Exercise details:
From the listing below, reproduce word for word the part that opens with the line containing "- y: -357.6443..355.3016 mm" and closes with the line containing "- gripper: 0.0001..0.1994"; reproduce nothing else.
· · · · ·
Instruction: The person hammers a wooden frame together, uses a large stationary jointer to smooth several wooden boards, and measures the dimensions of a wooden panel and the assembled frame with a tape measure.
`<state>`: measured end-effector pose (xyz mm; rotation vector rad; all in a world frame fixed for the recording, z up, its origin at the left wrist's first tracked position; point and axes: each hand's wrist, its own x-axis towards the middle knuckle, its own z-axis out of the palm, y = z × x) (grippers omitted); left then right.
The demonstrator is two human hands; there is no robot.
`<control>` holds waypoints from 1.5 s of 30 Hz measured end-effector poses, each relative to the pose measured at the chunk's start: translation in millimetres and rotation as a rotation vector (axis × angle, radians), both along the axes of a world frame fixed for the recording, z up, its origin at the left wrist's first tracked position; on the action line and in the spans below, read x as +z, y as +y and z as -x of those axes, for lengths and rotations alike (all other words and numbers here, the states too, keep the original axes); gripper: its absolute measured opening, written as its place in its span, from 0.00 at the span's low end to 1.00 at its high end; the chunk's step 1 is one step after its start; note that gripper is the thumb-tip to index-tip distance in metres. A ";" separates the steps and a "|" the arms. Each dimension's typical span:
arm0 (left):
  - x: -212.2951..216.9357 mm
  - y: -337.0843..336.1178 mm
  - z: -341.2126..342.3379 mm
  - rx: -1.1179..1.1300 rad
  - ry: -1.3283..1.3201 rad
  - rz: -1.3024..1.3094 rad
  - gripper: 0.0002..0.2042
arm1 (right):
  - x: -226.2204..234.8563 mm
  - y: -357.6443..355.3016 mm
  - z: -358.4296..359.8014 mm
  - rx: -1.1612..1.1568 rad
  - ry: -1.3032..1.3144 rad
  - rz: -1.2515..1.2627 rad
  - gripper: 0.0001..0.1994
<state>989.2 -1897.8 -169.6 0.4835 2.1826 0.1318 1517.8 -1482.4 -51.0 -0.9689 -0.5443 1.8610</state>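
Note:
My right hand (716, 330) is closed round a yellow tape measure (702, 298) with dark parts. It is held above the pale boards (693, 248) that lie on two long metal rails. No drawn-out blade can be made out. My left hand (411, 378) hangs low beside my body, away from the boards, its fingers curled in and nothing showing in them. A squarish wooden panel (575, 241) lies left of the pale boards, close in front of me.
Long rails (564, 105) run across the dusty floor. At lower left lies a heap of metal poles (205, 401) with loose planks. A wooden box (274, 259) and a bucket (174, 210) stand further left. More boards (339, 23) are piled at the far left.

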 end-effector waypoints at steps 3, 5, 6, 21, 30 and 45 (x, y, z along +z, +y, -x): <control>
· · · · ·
Output for this task:
  - y: -357.6443..355.3016 mm
  - z: -358.4296..359.8014 mm
  - rx: -1.1612..1.1568 rad
  - ry: -1.3032..1.3144 rad
  - rz: -1.2515..1.2627 rad
  - gripper: 0.0001..0.1994

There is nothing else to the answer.